- **Exercise instructions**
The entire listing below is to be written out exactly, minus the pictures.

- **Supplied data**
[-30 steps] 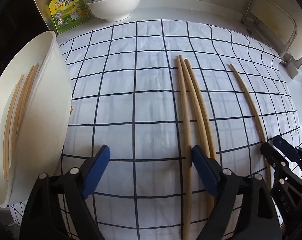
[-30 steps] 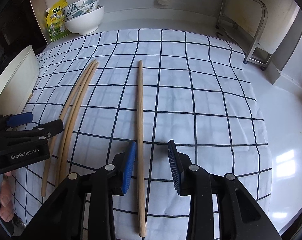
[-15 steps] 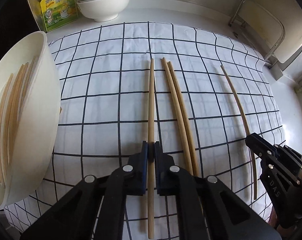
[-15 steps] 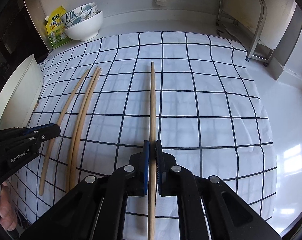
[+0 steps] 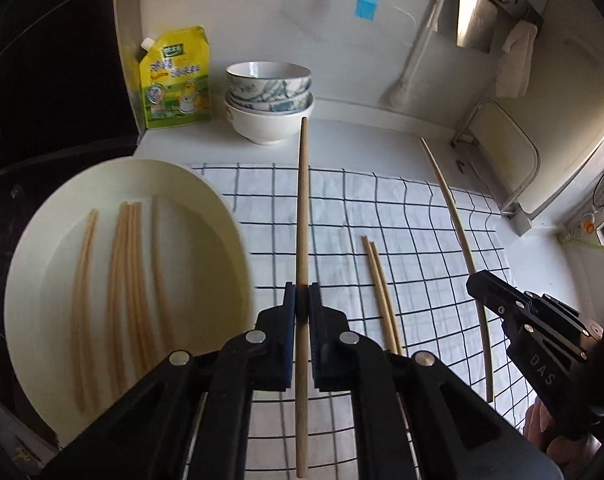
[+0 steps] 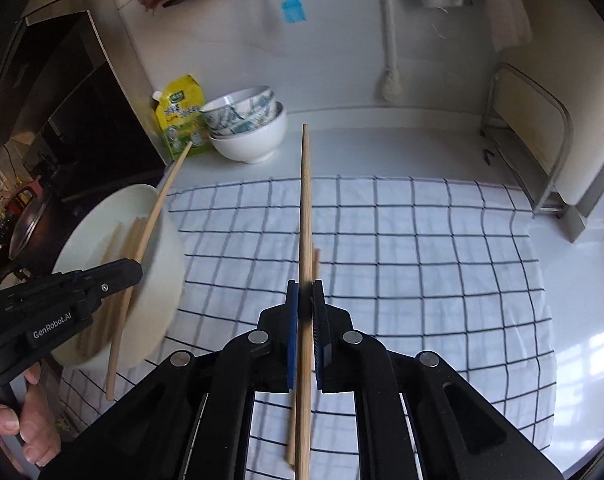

- **Response to this task**
[-30 steps] 
[-30 steps] 
[-15 steps] 
[-15 steps] 
[+0 steps] 
[+0 steps] 

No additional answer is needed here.